Would you copy the listing below exactly, keeping the pictures out?

───── DATA SECTION ─────

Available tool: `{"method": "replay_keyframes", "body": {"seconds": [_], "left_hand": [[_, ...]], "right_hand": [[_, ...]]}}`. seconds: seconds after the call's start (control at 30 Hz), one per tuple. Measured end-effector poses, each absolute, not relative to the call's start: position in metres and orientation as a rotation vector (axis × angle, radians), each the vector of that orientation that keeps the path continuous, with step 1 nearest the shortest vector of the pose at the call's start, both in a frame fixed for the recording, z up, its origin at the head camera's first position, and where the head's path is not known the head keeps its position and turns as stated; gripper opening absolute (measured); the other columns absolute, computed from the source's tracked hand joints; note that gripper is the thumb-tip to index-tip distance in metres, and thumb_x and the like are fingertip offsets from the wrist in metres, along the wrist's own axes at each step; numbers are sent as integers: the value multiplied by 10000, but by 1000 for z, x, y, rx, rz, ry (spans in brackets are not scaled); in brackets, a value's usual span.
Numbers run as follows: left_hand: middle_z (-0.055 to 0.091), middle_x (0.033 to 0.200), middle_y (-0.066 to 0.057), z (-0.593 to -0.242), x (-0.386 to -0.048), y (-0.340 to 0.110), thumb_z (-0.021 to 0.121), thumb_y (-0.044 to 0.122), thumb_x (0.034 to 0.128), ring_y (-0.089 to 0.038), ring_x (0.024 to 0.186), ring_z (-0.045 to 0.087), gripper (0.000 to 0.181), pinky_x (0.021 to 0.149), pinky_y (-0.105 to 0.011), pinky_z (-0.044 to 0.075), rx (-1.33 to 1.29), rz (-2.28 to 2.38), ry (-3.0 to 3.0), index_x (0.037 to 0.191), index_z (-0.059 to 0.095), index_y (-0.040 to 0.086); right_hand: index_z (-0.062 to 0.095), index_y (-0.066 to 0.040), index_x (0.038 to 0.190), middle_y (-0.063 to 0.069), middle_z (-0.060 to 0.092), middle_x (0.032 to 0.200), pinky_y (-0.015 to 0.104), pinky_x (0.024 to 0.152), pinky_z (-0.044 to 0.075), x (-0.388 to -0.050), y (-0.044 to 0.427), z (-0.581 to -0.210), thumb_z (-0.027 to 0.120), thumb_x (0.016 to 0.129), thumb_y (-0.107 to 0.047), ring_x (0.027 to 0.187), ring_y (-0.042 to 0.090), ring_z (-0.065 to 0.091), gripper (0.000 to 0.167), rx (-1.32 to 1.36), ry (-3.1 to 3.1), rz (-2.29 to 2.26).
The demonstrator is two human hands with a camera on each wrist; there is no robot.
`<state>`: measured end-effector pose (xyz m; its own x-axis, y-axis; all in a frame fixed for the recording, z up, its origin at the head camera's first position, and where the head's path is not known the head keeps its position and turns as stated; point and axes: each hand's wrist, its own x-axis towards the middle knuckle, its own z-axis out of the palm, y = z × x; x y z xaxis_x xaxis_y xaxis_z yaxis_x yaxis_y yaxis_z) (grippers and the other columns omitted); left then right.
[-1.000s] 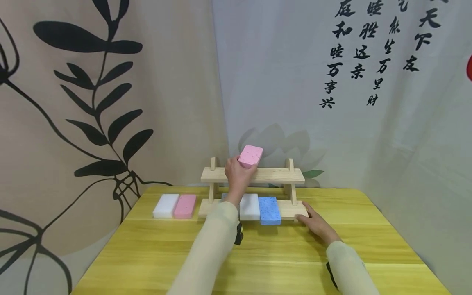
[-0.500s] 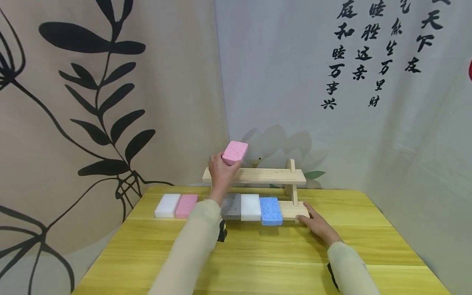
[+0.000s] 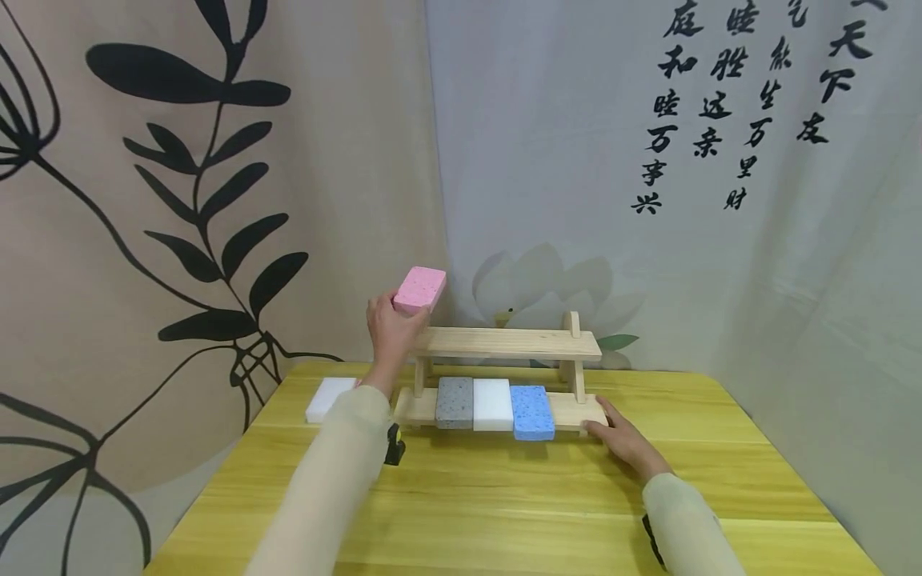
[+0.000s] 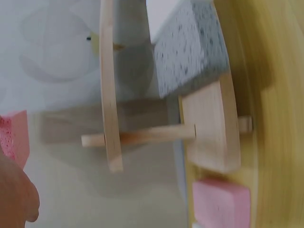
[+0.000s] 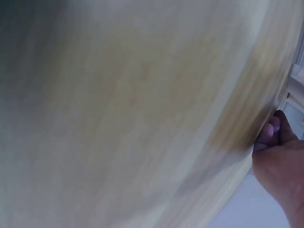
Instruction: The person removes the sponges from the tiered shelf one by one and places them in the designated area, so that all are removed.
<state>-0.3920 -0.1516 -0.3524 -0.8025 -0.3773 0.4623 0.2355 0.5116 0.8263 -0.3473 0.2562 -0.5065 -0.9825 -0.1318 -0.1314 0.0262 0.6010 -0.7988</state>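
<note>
My left hand (image 3: pixel 392 332) grips a pink sponge (image 3: pixel 420 290) in the air, just above the left end of the two-tier wooden shelf (image 3: pixel 507 342). In the left wrist view, part of that sponge (image 4: pixel 16 135) and the hand (image 4: pixel 16 194) show at the left edge. A grey sponge (image 3: pixel 454 402), a white sponge (image 3: pixel 493 405) and a blue sponge (image 3: pixel 531 413) sit side by side on the lower tier. At the right end of that tier, my right hand (image 3: pixel 625 442) holds the board, thumb at the front and fingers behind. The right wrist view shows this hand (image 5: pixel 280 156) at its edge.
Left of the shelf, a white sponge (image 3: pixel 330 398) lies on the yellow wood-grain table (image 3: pixel 547 512). A second pink sponge (image 4: pixel 221 204) beside it is mostly hidden by my left arm in the head view. Printed curtains (image 3: pixel 346 160) stand behind the table.
My left hand has carried the pink sponge leftward and slightly up, from over the upper tier's middle-left to its left end. The grey sponge has come into sight. The right hand stays put.
</note>
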Motion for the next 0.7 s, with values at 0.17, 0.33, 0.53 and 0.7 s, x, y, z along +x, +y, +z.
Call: {"method": "replay_keyframes", "body": {"seconds": [0.17,0.33,0.53,0.7], "left_hand": [[459,1289,-161,-351,-390,-176,779,339,812,-325,1181,443,724,1028,-460,385,139,-1279,-2164,1376,471,6],[444,1321,-165,-349,-386,-198,764,338,832,-322,1200,440,731,1041,-454,394,170,-1270,-2183,1404,450,8],[423,1341,-173,-352,-383,-223,750,334,851,-326,1202,441,732,1054,-459,398,195,-1267,-2201,1420,428,5],[428,1338,-198,-356,-380,-246,755,328,849,-344,1207,431,734,1063,-480,383,202,-1235,-2210,1414,433,-11]], "right_hand": [[73,-144,1601,308,66,1595,697,1107,101,-350,258,-509,562,939,-558,1435,526,80,921,-94,2662,-1346],[69,-140,1599,328,53,1586,716,1092,85,-350,259,-509,564,929,-576,1423,548,64,941,-115,2659,-1356],[59,-139,1600,322,53,1589,708,1099,84,-349,259,-509,547,940,-574,1429,540,60,930,-128,2647,-1356],[51,-134,1600,295,47,1603,684,1120,80,-350,258,-508,544,957,-542,1448,508,53,907,-99,2635,-1358]]}}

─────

RESPONSE:
Available tool: `{"method": "replay_keyframes", "body": {"seconds": [_], "left_hand": [[_, ...]], "right_hand": [[_, ...]]}}`. seconds: seconds after the call's start (control at 30 Hz), one per tuple. Measured end-effector poses, each absolute, not relative to the call's start: position in metres and orientation as a rotation vector (axis × angle, radians), each the vector of that orientation that keeps the path continuous, with step 1 nearest the shortest vector of the pose at the call's start, both in a frame fixed for the recording, z up, its origin at the head camera's first position, and where the head's path is not known the head keeps its position and turns as stated; gripper opening absolute (measured); the other columns absolute, computed from the source's tracked hand joints; note that gripper is the thumb-tip to index-tip distance in metres, and thumb_x and the like are fingertip offsets from the wrist in metres, along the wrist's own axes at each step; numbers are sent as integers: the value multiplied by 10000, but by 1000 for z, x, y, rx, rz, ry (spans in brackets are not scaled); in brackets, a value's usual span.
Numbers run as follows: left_hand: middle_z (-0.055 to 0.091), middle_x (0.033 to 0.200), middle_y (-0.066 to 0.057), z (-0.593 to -0.242), x (-0.386 to -0.048), y (-0.340 to 0.110), thumb_z (-0.021 to 0.121), thumb_y (-0.044 to 0.122), thumb_x (0.034 to 0.128), ring_y (-0.089 to 0.038), ring_x (0.024 to 0.186), ring_z (-0.045 to 0.087), gripper (0.000 to 0.181), pinky_x (0.021 to 0.149), pinky_y (-0.105 to 0.011), pinky_z (-0.044 to 0.075), rx (-1.33 to 1.29), rz (-2.28 to 2.38), ry (-3.0 to 3.0), index_x (0.037 to 0.191), index_z (-0.059 to 0.095), index_y (-0.040 to 0.086); right_hand: index_z (-0.062 to 0.095), index_y (-0.066 to 0.040), index_x (0.038 to 0.190), middle_y (-0.063 to 0.069), middle_z (-0.060 to 0.092), middle_x (0.032 to 0.200), pinky_y (-0.015 to 0.104), pinky_x (0.024 to 0.152), pinky_z (-0.044 to 0.075), x (-0.388 to -0.050), y (-0.044 to 0.427), z (-0.581 to -0.210), thumb_z (-0.027 to 0.120), thumb_x (0.016 to 0.129), thumb_y (-0.107 to 0.047), ring_x (0.027 to 0.187), ring_y (-0.042 to 0.090), ring_z (-0.065 to 0.091), gripper (0.000 to 0.167), rx (-1.32 to 1.36), ry (-3.1 to 3.1), rz (-2.29 to 2.26).
The demonstrator is two human hands with a camera on each wrist; there is no robot.
`<state>`: measured end-effector pose (xyz m; its own x-axis, y-axis; all in a frame fixed for the recording, z up, its origin at the head camera's first position, and where the head's path is not known the head keeps its position and turns as stated; point and axes: each hand's wrist, its own x-axis towards the middle knuckle, its own z-axis out of the palm, y = z × x; x y z xaxis_x xaxis_y xaxis_z yaxis_x yaxis_y yaxis_z) (grippers and the other columns omitted); left then right.
[-1.000s] 
[-0.500s] 
[+0.000s] 
[+0.000s] 
[+0.000s] 
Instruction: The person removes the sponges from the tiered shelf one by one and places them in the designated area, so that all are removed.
<state>-0.3920 -0.1516 -0.3524 -0.8025 -0.3773 0.4623 0.2355 0.5116 0.8263 -0.3473 0.2562 -0.5065 -0.9825 -0.1318 -0.1314 0.0262 0.6010 -0.7988</state>
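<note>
My left hand (image 3: pixel 392 332) grips a pink sponge (image 3: pixel 420 290) in the air, just above the left end of the two-tier wooden shelf (image 3: pixel 507 342). In the left wrist view, part of that sponge (image 4: pixel 16 135) and the hand (image 4: pixel 16 194) show at the left edge. A grey sponge (image 3: pixel 454 402), a white sponge (image 3: pixel 493 405) and a blue sponge (image 3: pixel 531 413) sit side by side on the lower tier. At the right end of that tier, my right hand (image 3: pixel 625 442) holds the board, thumb at the front and fingers behind. The right wrist view shows this hand (image 5: pixel 280 156) at its edge.
Left of the shelf, a white sponge (image 3: pixel 330 398) lies on the yellow wood-grain table (image 3: pixel 547 512). A second pink sponge (image 4: pixel 221 204) beside it is mostly hidden by my left arm in the head view. Printed curtains (image 3: pixel 346 160) stand behind the table.
My left hand has carried the pink sponge leftward and slightly up, from over the upper tier's middle-left to its left end. The grey sponge has come into sight. The right hand stays put.
</note>
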Motion for the next 0.7 s, with values at 0.17, 0.33, 0.53 and 0.7 s, x, y, z along +x, +y, +z.
Call: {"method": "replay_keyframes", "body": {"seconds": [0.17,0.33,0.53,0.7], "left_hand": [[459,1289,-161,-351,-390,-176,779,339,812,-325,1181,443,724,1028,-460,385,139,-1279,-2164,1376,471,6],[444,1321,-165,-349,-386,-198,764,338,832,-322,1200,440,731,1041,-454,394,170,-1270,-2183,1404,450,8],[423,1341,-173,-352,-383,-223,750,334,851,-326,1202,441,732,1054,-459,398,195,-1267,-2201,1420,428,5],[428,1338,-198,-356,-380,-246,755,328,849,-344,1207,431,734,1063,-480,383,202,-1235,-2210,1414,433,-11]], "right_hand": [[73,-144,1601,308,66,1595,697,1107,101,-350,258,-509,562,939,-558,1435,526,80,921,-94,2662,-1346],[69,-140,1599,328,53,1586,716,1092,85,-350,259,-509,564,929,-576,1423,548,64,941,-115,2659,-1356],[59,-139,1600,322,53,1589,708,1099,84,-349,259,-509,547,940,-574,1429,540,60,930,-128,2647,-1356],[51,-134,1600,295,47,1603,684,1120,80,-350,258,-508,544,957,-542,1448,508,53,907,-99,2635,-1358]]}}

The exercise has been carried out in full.